June 15, 2016
On Wednesday, 15 June 2016 at 07:16:18 UTC, Walter Bright wrote:
> On 6/14/2016 9:48 PM, tsbockman wrote:
>> `Int`? `Base`?
>
> 'Integer' would work fine.

`BaseInt`?

`SmartInt!Integer` looks weird to me, because of the repetition. Also, if we're going to use a long name like that I think it should hint at the fact that the true base type of a checked integer type is always a basic type, not a custom type like `SmartInt` or `BigInt`.

> Besides, the signature will be the actual type name, not the alias for it.

I'm not sure what you're getting at here?

I'm concerned about how stuff like this appears in the docs (which is the only place where the user will ever see this name).

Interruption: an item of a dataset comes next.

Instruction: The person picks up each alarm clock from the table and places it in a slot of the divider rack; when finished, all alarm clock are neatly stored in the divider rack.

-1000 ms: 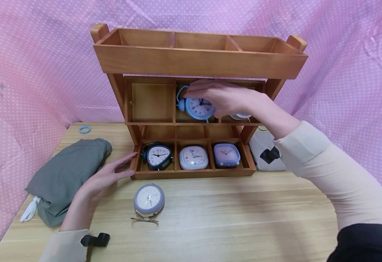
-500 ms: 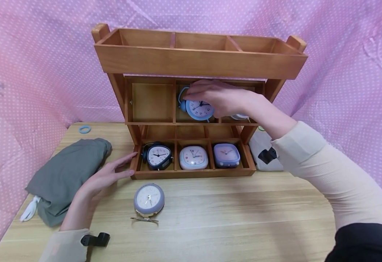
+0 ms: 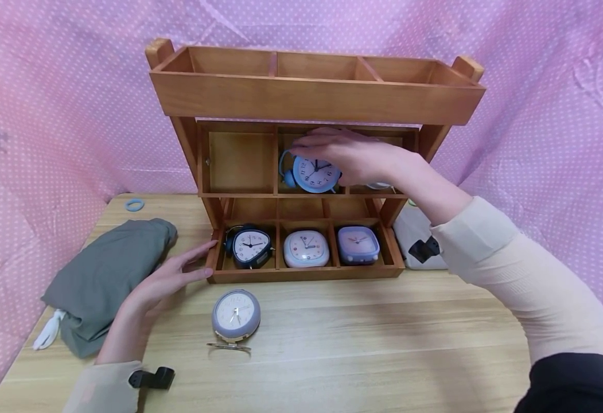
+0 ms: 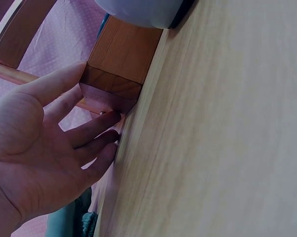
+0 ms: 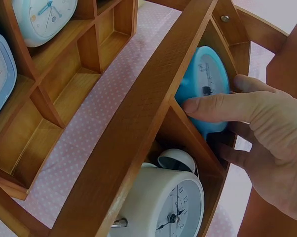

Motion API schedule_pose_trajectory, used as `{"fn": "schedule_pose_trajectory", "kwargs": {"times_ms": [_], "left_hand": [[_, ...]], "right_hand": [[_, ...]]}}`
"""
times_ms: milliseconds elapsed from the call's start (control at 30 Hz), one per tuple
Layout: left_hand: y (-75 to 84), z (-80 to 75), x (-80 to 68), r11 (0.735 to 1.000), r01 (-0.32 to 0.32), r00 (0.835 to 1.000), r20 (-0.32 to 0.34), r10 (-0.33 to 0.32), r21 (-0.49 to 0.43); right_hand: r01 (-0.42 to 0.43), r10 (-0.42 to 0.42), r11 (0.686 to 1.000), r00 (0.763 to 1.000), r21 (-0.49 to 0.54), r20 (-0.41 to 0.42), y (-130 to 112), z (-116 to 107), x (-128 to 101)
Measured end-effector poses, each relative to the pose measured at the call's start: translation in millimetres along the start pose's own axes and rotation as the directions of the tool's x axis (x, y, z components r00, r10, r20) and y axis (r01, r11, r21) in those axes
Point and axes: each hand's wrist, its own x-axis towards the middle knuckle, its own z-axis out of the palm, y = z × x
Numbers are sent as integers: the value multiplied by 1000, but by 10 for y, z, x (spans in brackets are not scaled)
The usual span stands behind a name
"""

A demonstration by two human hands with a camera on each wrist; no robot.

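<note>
My right hand [image 3: 353, 155] holds a light blue twin-bell alarm clock [image 3: 316, 175] in the middle compartment of the wooden rack's middle tier. The clock lies tipped sideways, its bells and handle toward the left. In the right wrist view the thumb presses one side of the blue clock [image 5: 212, 69]; some fingertips are hidden behind it. With fingers fairly straight, my left hand [image 3: 164, 281] touches the left end of the rack's bottom tray [image 3: 306, 276]. That contact also shows in the left wrist view, thumb at the wood's corner [image 4: 114, 81].
A white alarm clock [image 5: 178, 207] sits in the right compartment beside the blue one. The bottom tray holds a dark clock [image 3: 250, 246], a white clock [image 3: 306, 249] and a purple clock [image 3: 358, 245]. On the table are a mauve clock [image 3: 236, 314] and a grey-green bag [image 3: 107, 281].
The blue alarm clock has sunk slightly in its compartment and turned a little counterclockwise, its visible bell now lower. My right hand stays on it; my left hand has kept its place.
</note>
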Motion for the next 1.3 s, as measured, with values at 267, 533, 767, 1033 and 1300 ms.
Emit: {"fn": "schedule_pose_trajectory", "kwargs": {"times_ms": [267,533,767,1033,1300], "left_hand": [[11,4,1,1000,3,1000,-2,-3,6],[10,10,1,1000,-2,1000,-1,2,4],[11,8,-1,1000,3,1000,0,-3,8],[0,11,2,1000,11,1000,3,-11,-3],[7,5,11,1000,12,1000,7,-12,-1]], "right_hand": [[-33,33,999,999,21,-6,0,39,-62],[-28,33,998,996,60,-81,-32,60,-114],[32,23,980,962,197,-272,-126,243,-210],[257,-21,910,812,325,-584,-463,704,-214],[384,-41,800,801,460,-597,-971,1237,-25]]}}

Obviously the docs must use the alias, since they are for the generic type, rather than a specific instantiation.

>> I have seen all of `S`, `F`, `G`, `X`, `R`, `C`, `A`, and `B` used as template
>> parameter names in Phobos. Often there is no particular significance to the
>> letter chosen, but the purpose of the parameter is obvious from the context,
>> anyway.
>
> 1. Each one should be evaluated on its own merits.
> 2. Style is not something cast in stone, we try to constant evolve better ways.

Obviously I don't think your way is better.  :-)

> 3. Bad practice in one case is not a rationale to use bad practice elsewhere :-)

But when a practice works out fine in one case, that *is* evidence that it is likely to work out in others.

> 4. You mentioned greppability - 'N' is as ungreppable as it gets!

Which is irrelevant, because `N`/`BaseIntegralType`/whatever will never appear in the user's code (but `bscal` will).

>> Using short template parameter names helps keep D's already-very-long signatures
>> from growing even longer than they already are.
>
> The parameter names don't appear in the signature.

They appear in the docs. I'm talking about the docs, because that's the only place anyone outside the Phobos dev team will ever see the `N`/`Integer`/whatever name.

>> Again, this needs to be short for readability and usability. Normally it's not
>> needed at all, but when it is needed (like in the implementation of `SmartInt`
>> and `SafeInt`), it tends to be needed *a lot*.
>
> Internal to the implementation does not require it to be short.

Keeping names that don't need to be long short(ish) makes it a lot easier for me to read code.

Also, in practice people usually choose convenience over safety. If writing an algorithm using `checkedint` instead of the basic integer types makes the algorithm twice as long, the vast majority of people simply won't use `checkedint`.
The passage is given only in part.